Wykres roczny blog rowerowy RODDOS.bikestats.pl

Archiwum bloga

Wpisy archiwalne w miesiącu

Grudzień, 2021

Dystans całkowity:349.20 km (w terenie 0.00 km; 0.00%)
Czas w ruchu:15:44
Średnia prędkość:22.19 km/h
Liczba aktywności:3
Średnio na aktywność:116.40 km i 5h 14m
Więcej statystyk

Krótki dzień. Wałbrzych-Brzeg

Sobota, 18 grudnia 2021 · dodano: 18.12.2021 | Komentarze 0

Wczoraj musiałem wyczyścić rower. Po ostatniej jeździe w deszczu wyglądał jak obraz nędzy i rozpaczy. Godzinka pucowania pomogła. Napęd zwłaszcza był zapiaszczony w stopniu skandalicznym. No ale doczyściłem i jego.
Rano był przymrozek. Termometr na trasie wskazał maksymalnie minus dwa stopnie. Potem wskoczyło zero, a reszta jazdy upłynęła na małym plusie. Drogi były suche i przejezdne. Śnieg tylko gdzieniegdzie wyglądał z zacienionych dziur. Za to wiatr zimnem smagał po twarzy. Z punktu widzenia rowerowego, pomagał w jeździe.
Do Brzegu dotarłem od dziewiczej dotąd dla mnie strony, od wsi Pępice.
Na dworcu w Brzegu spędziłem półtorej godziny, by wreszcie dwoma pociągami planowo wrócić do domu. W Brzegu siedziałem sobie na ławeczce i obserwowałem zachód słońca przed godziną szesnastą. 
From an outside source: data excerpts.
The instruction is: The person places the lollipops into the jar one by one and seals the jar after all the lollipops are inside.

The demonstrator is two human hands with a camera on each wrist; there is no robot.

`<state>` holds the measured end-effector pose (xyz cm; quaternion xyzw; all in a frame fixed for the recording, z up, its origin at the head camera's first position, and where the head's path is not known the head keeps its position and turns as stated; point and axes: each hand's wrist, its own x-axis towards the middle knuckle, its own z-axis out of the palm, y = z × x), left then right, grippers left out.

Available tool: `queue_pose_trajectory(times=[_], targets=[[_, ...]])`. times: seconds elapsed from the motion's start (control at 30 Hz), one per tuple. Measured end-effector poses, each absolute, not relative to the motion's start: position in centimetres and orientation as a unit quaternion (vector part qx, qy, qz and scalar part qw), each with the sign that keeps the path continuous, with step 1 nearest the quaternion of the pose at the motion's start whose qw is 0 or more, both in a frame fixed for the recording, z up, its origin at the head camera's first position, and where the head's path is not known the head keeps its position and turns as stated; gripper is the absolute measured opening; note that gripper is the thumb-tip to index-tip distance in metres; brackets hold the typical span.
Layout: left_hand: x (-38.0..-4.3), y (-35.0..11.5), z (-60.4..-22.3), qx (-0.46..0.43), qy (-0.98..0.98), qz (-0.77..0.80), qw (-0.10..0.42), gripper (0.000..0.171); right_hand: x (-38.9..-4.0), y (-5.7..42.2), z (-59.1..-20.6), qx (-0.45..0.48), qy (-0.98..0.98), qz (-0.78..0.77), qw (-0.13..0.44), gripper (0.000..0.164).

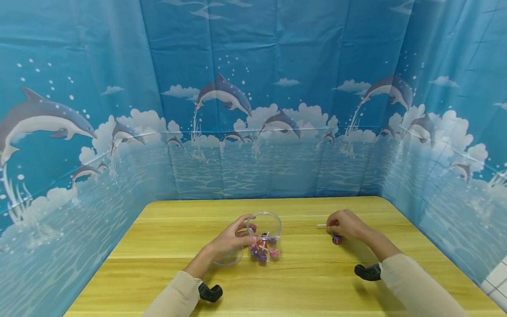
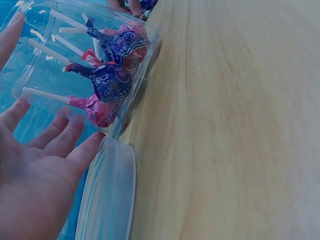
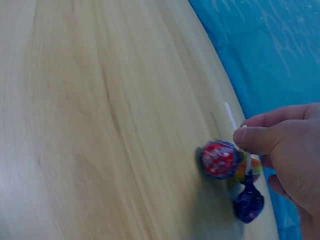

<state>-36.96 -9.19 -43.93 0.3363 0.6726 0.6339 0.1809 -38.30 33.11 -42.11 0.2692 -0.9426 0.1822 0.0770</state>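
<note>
A clear round jar (image 1: 266,215) stands on the table with several lollipops (image 1: 262,248) in purple, pink and red wrappers inside. My left hand (image 1: 233,237) holds it from the left, thumb and fingers around its wall. In the left wrist view, the fingertips touch the clear jar (image 2: 30,82), sticks pointing away from the table. My right hand (image 1: 345,224) is right of the jar, and in the right wrist view it pinches the stick of a purple lollipop (image 3: 249,204), head hanging down. Near it are a red-and-blue lollipop (image 3: 219,159) and a partly hidden yellow-orange one (image 3: 254,170).
A clear round lid (image 1: 229,259) lies on the table, left of the jar and partly under my left hand. The wooden table (image 1: 301,281) ends at a blue dolphin-print curtain (image 1: 253,171). A white stick (image 1: 321,225) shows left of my right hand.
</note>
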Motion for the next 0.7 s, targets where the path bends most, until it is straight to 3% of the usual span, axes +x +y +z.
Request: queue_pose_trajectory(times=[0.7], targets=[[-36.8, -9.1, -44.0, 0.332, 0.672, 0.638, 0.179, 0.059, -37.3, 34.7, -39.0, 0.243, -0.947, 0.177, 0.115, 0.006]])
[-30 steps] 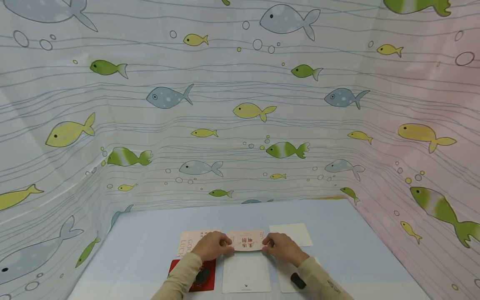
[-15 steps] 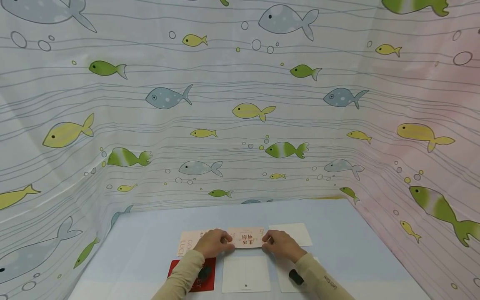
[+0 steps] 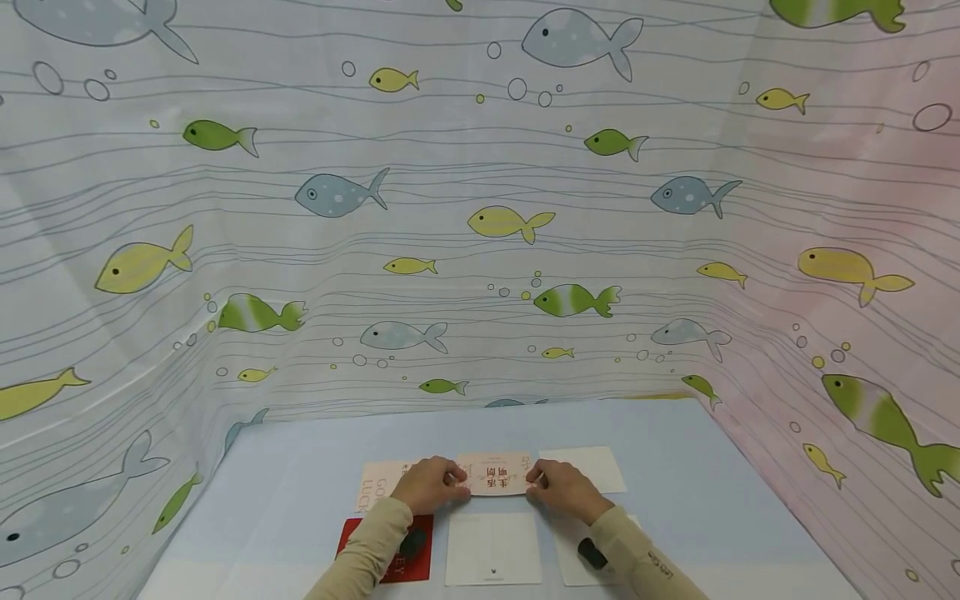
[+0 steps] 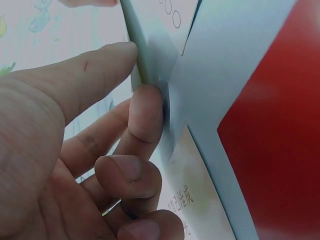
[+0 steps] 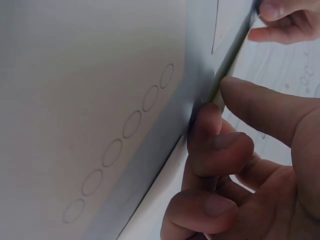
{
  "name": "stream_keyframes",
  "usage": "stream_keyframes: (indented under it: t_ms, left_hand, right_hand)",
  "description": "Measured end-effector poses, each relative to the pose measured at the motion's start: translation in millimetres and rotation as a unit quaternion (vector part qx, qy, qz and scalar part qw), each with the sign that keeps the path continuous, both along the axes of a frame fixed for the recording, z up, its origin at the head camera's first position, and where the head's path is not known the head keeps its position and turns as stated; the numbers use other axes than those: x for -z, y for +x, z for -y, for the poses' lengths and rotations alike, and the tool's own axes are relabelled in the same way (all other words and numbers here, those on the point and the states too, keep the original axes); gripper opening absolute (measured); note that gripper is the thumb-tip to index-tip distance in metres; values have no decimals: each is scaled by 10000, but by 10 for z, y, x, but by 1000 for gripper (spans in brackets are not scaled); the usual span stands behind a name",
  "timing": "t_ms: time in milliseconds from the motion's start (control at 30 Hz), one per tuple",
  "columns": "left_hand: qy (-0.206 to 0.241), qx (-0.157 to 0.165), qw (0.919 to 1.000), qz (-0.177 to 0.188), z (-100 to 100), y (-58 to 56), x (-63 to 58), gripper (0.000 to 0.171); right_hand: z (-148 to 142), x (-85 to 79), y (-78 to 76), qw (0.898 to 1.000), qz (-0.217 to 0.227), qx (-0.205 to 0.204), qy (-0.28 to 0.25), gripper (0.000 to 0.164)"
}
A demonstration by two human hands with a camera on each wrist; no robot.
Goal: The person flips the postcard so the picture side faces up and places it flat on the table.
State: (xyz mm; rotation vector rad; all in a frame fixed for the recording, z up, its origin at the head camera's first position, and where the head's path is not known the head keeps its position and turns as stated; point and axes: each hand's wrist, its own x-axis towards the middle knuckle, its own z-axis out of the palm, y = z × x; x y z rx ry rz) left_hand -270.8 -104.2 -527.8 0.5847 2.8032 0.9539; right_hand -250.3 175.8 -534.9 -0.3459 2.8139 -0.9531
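A pale pink card (image 3: 495, 473) printed with reddish characters lies at the middle of the back row, low over the table. My left hand (image 3: 431, 485) pinches its left edge between thumb and fingers. At the opposite edge, my right hand (image 3: 564, 490) pinches the card the same way. Both wrist views show the card edge-on, with the left thumb (image 4: 107, 62) and the right thumb (image 5: 265, 107) on its printed side. Partly behind the left hand lies a pink GOOD LUCK card (image 3: 377, 483). A white card (image 3: 588, 468) sits beside the right hand.
In the front row are a red card (image 3: 416, 567), half covered by the left sleeve, a white card (image 3: 493, 550) in the middle, and another white card (image 3: 573, 575) under the right forearm. Fish-patterned curtains (image 3: 480, 167) surround the pale blue table (image 3: 315, 450).
Both hands have moved the held pink card slightly away from the body, widening the gap to the front middle white card. Their pinch on its two edges stays the same.
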Motion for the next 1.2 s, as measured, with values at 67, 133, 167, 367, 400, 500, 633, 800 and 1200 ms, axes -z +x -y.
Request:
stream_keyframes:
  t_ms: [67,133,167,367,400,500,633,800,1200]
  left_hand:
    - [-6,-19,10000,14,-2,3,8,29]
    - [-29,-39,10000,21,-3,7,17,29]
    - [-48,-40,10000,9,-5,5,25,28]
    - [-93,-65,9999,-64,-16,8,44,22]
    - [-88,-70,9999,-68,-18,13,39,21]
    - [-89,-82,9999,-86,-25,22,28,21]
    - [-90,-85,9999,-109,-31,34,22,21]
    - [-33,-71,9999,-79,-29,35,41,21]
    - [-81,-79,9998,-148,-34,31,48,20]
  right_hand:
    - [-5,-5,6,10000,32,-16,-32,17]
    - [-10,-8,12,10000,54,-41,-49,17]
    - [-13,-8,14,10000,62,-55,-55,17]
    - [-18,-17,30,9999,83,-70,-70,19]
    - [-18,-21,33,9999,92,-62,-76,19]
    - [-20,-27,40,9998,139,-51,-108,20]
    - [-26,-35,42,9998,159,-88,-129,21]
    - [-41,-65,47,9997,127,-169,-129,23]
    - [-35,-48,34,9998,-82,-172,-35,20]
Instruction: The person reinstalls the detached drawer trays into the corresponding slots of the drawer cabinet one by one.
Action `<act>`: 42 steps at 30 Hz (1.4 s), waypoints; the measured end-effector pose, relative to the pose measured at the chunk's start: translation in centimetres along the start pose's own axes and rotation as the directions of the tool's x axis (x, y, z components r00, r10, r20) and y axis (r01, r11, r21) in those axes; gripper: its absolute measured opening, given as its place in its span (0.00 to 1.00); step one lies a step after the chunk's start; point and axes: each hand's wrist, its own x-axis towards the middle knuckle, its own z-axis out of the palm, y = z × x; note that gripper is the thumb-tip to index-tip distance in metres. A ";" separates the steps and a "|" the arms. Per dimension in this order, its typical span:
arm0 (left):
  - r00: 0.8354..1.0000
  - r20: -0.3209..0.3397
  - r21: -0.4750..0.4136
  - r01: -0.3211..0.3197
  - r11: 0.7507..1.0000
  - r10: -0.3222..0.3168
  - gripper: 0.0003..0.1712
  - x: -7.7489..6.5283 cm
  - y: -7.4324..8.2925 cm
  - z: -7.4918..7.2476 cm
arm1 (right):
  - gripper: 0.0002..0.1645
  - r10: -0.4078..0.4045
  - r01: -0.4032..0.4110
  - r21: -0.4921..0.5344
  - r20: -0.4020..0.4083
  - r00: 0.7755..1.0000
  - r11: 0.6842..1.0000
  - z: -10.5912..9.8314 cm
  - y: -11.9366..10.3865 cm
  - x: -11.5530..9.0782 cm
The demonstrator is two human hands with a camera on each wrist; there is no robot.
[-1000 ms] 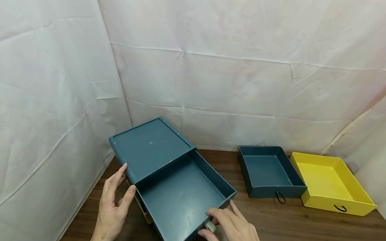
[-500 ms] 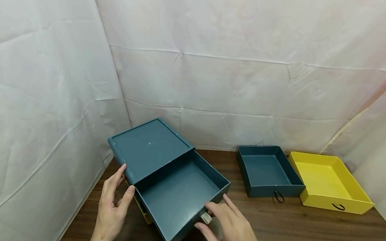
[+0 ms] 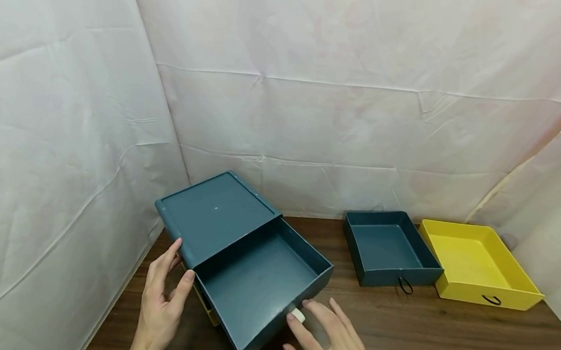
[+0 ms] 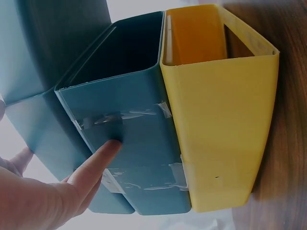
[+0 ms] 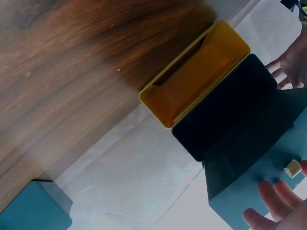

Kieszenie na zimno. Sobótka

Czwartek, 16 grudnia 2021 · dodano: 16.12.2021 | Komentarze 0

Wziąłem sobie dzisiaj urlop. Miało padać i padało. Jednak inny termin jazdy nie wchodził w grę. A więc z pełną świadomością puściłem się w grudniowy deszcz. Rano jeszcze diabeł mnie kusił, by pozostać w domu, ale go pogoniłem.
Było zimno, mokro i nieprzyjemne. No ale wszak się jechało. To mnie cieszyło. Wilgoć kisiła się nad światem. Były momenty sporej ulewy. Ubrałem na grzbiet kurtkę, na na dolną część ciała przeciwdeszczowe spodnie. Trochę to pomogło, ale rękawiczki musiałem wykręcać.
Moja forma całkiem upadła. Trasa była trochę pagórkowata, druga jej część - pod spory wiatr, ale poczułem mocno jej trudy. Ostatni podjazd z Pogorzały kręciłem na ostatnich nogach. Dla mnie brak systematycznych jazd tak się właśnie kończy. 
Tak czy owak, przejazd zadowolił mnie nad wyraz... 




Setka na mrozie. Strzelin

Niedziela, 12 grudnia 2021 · dodano: 12.12.2021 | Komentarze 0

Było zimno, ślisko i mało przyjemnie. Sorry, taki mamy klimat. Ja jednak byłem zachwycony, że po dłuższej przerwie znowu mogłem sobie pokręcić.
W porywach mróz osiągnął - 6,5 st. C. Chyba trochę ścinał mięśnie, bo pod koniec jazdy łapały mnie skurcze. Chyba że forma podupada...
Start i meta w Burkatowie.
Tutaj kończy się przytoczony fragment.